» Dataset section
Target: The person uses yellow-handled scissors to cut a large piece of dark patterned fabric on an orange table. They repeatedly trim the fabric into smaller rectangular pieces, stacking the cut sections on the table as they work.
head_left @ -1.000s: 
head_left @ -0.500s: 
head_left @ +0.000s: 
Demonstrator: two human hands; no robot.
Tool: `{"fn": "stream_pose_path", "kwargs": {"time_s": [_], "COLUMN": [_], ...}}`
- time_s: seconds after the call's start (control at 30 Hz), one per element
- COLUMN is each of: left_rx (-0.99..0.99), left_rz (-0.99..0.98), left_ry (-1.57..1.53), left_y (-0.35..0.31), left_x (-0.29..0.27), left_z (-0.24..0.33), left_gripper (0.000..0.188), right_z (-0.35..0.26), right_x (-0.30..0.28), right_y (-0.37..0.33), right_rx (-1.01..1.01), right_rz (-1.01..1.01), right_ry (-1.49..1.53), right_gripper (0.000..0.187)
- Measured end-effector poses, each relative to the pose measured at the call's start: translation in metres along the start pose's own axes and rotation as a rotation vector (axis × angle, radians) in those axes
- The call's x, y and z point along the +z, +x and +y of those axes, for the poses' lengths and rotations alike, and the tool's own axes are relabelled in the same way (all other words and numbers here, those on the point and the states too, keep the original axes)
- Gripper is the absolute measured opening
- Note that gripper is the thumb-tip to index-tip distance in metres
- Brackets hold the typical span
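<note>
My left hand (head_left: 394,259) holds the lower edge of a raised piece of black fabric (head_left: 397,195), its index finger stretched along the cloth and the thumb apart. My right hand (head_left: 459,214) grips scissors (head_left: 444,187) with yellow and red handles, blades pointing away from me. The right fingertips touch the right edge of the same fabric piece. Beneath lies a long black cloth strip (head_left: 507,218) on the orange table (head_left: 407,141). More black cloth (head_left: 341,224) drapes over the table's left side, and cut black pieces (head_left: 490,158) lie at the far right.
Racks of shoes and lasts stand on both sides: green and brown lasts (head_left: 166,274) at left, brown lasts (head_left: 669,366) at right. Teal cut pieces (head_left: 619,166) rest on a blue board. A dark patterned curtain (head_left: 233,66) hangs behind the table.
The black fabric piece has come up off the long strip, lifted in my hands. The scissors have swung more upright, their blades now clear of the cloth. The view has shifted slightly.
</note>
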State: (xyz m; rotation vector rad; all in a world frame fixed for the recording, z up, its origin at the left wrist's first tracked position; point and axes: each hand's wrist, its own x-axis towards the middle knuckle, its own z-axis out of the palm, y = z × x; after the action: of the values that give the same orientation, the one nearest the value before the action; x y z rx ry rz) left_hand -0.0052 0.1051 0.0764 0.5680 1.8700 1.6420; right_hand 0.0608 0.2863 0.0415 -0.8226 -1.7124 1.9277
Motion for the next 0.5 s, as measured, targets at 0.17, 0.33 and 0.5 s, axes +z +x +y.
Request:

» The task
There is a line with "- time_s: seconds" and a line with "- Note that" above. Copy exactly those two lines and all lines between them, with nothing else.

» Answer to this task
- time_s: seconds after the call's start (control at 30 Hz), one per element
- COLUMN is each of: left_rx (-0.99..0.99), left_rz (-0.99..0.98), left_ry (-1.57..1.53), left_y (-0.35..0.31), left_x (-0.29..0.27), left_z (-0.24..0.33), left_gripper (0.000..0.188), right_z (-0.35..0.26), right_x (-0.30..0.28), right_y (-0.37..0.33), right_rx (-1.01..1.01), right_rz (-1.01..1.01), right_ry (-1.49..1.53), right_gripper (0.000..0.187)
- Measured end-effector poses, each relative to the pose measured at the call's start: translation in metres along the start pose's own axes and rotation as a rotation vector (axis × angle, radians) in those axes
- The call's x, y and z point along the +z, +x and +y of those axes, for the poses' lengths and rotations alike, and the tool's own axes are relabelled in the same way (all other words and numbers here, those on the point and the states too, keep the original axes)
- Gripper is the absolute measured opening
- Note that gripper is the thumb-tip to index-tip distance in metres

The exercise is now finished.